一般社団法人 日本医療情報学会

[3-G-3-04] 行列因子分解を使用した個別患者ごとの疾病予測およびリレーショナルデータマイニング

*住谷 有規1、中田 和秀1、松田 敦義2、荒木 賢二3 (1. 東京工業大学 工学院, 2. 株式会社ログビー, 3. 宮崎大学 医学部附属病院 病院IR部)

Secondary use of EMR, Disease Prediction, Matrix Factorization, Data Mining


病院への電子カルテの導入が進み,蓄積されたビッグデータから意味のある情報を抽出し活用する「二次利用」が注目されている.一方で医師不足の顕在化により,医療の質の低下や医師の負担の増加が懸念されている.そこで電子カルテの二次利用による,1.新たに得られた知見の臨床への応用,2.患者が発症する疾病の予測・予防,が医師不足によって生じる諸問題への解決の一助となると考えられる.

本研究では行列因子分解(MF)を適用し,以上の課題に取り組む.MFは推薦システムやテキスト解析等に多く使用され,前者ではユーザーに適合するアイテムを提示する手法として,後者では単語の潜在意味解析を行う手法として知られている.本研究ではMFを患者-疾病行列(各患者が患った疾病が入力された行列)に適用し,1.患者ごとに各疾病の発症リスクを算出,2.患者および疾病の特徴表現の獲得および解析,3.患者の属性と疾病の関係性の分析,が可能になることを示す.MFの患者-疾病行列への適用に関する報告は少なく,特に上記1~3を同時に目指すのは初の試みとなる.

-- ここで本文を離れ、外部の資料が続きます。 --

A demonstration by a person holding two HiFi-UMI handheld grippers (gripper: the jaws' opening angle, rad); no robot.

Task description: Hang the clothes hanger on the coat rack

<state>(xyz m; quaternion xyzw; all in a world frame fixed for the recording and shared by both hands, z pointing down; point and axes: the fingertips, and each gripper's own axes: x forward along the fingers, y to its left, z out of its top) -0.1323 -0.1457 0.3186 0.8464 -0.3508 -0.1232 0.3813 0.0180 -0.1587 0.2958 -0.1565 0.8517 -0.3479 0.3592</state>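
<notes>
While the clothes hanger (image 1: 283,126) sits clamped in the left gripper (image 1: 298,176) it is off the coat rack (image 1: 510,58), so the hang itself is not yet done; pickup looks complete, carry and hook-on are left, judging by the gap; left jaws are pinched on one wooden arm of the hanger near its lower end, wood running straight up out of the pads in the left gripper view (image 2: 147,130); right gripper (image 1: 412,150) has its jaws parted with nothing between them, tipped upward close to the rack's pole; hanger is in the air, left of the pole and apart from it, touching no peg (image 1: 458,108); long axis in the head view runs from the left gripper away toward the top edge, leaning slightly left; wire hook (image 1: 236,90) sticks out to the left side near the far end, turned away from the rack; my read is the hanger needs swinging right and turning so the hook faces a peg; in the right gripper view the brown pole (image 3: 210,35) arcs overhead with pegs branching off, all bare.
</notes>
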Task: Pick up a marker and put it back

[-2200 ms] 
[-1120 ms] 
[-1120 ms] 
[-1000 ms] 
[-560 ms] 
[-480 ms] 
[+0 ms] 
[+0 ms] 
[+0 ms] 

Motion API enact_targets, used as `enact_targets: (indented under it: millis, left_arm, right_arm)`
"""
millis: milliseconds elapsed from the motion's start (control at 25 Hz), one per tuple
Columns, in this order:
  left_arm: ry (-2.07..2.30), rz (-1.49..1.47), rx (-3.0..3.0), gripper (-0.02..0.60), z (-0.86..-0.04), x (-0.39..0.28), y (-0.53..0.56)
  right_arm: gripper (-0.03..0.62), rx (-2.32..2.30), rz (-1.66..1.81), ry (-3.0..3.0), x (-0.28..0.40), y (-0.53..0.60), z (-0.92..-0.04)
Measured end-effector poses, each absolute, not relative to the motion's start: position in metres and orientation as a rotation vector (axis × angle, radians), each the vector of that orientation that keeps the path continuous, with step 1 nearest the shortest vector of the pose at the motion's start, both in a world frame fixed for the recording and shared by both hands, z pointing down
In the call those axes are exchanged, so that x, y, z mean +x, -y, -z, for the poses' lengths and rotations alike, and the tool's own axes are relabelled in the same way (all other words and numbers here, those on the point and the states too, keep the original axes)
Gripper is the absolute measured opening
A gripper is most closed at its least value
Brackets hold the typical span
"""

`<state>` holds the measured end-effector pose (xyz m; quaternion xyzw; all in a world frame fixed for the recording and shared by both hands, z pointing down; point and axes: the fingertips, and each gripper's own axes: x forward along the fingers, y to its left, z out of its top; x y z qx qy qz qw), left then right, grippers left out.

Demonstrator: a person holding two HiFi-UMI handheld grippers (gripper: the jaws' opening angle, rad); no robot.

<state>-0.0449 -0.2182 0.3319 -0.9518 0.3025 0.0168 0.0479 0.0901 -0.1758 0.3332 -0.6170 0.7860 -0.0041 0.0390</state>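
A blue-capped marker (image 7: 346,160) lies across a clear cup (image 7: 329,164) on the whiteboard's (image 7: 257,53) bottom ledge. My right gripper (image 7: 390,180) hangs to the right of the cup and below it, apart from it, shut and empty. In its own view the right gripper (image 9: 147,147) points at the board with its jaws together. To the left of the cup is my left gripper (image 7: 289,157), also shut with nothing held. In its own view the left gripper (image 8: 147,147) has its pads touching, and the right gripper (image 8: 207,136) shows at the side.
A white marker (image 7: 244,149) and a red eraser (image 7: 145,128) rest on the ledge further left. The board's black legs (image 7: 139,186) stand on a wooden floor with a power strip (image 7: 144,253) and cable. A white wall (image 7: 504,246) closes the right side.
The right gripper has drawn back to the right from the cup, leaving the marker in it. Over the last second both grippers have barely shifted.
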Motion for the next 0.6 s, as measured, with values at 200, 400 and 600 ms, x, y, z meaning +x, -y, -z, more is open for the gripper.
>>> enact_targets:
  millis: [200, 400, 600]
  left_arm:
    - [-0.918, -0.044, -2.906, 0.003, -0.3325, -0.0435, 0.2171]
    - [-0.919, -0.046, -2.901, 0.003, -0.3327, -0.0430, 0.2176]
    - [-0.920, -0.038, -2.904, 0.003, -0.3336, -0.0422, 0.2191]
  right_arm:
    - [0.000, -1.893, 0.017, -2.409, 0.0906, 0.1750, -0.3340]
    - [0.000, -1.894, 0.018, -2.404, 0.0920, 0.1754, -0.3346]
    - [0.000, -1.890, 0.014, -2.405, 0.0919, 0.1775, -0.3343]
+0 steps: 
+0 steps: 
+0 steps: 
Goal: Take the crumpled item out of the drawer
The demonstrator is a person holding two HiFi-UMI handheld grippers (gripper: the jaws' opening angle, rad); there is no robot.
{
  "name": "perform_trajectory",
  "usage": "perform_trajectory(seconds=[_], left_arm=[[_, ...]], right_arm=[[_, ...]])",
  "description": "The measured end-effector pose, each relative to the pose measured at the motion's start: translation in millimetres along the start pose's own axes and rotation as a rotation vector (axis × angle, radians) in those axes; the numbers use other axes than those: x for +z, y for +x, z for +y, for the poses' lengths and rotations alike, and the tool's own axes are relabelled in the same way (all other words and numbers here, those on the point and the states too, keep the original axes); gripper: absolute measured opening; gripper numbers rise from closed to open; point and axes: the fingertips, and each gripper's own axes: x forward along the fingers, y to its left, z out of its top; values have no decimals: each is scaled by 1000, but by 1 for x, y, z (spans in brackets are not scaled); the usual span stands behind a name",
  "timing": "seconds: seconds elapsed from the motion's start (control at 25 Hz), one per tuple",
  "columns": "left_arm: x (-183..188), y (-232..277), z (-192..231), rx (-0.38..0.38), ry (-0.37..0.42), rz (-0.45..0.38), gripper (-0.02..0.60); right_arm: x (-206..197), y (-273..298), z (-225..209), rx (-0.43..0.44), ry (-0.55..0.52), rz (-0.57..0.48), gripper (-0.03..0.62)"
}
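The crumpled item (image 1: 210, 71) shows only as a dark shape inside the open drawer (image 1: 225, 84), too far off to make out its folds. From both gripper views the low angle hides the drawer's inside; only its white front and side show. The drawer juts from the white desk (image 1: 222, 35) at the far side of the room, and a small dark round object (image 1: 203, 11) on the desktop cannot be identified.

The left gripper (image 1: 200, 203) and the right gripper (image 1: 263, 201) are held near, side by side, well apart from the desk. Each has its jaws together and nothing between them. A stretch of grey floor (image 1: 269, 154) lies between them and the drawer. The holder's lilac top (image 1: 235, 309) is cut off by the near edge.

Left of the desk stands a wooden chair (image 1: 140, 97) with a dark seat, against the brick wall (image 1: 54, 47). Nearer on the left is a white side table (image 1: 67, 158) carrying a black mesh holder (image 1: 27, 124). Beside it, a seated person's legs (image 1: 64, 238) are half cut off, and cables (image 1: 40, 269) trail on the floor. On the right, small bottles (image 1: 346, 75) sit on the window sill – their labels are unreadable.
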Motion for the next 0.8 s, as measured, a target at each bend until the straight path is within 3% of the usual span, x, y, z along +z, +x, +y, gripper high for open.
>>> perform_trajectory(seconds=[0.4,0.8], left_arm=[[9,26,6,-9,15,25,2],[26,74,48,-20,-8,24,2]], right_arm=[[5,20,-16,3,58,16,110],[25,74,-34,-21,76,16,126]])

2008年〜2017年の間に宮崎大学医学部附属病院に来院した患者の属性,発症した疾病のデータを用いた数値実験により,当手法の有効性の検証を行った.各患者について発症リスクの高い疾病のランキングを出力し,患者が実際に患った疾病がどのように予測されたか,Top-k Accuracy(予測順位がトップkに入るデータの割合)等の指標を用いて評価した.また,獲得した特徴表現を用いて,クラスタリングや潜在意味解析等の分析を行った.

MFによる出力は,同患者属性によるランキング手法等よりも高精度であった.さらに獲得した特徴表現の分析を通し,膨大な電子カルテデータから応用可能な情報を抽出できていることを示した.以上より,医療の質の向上や現場の医師の負担軽減が可能になると期待できる.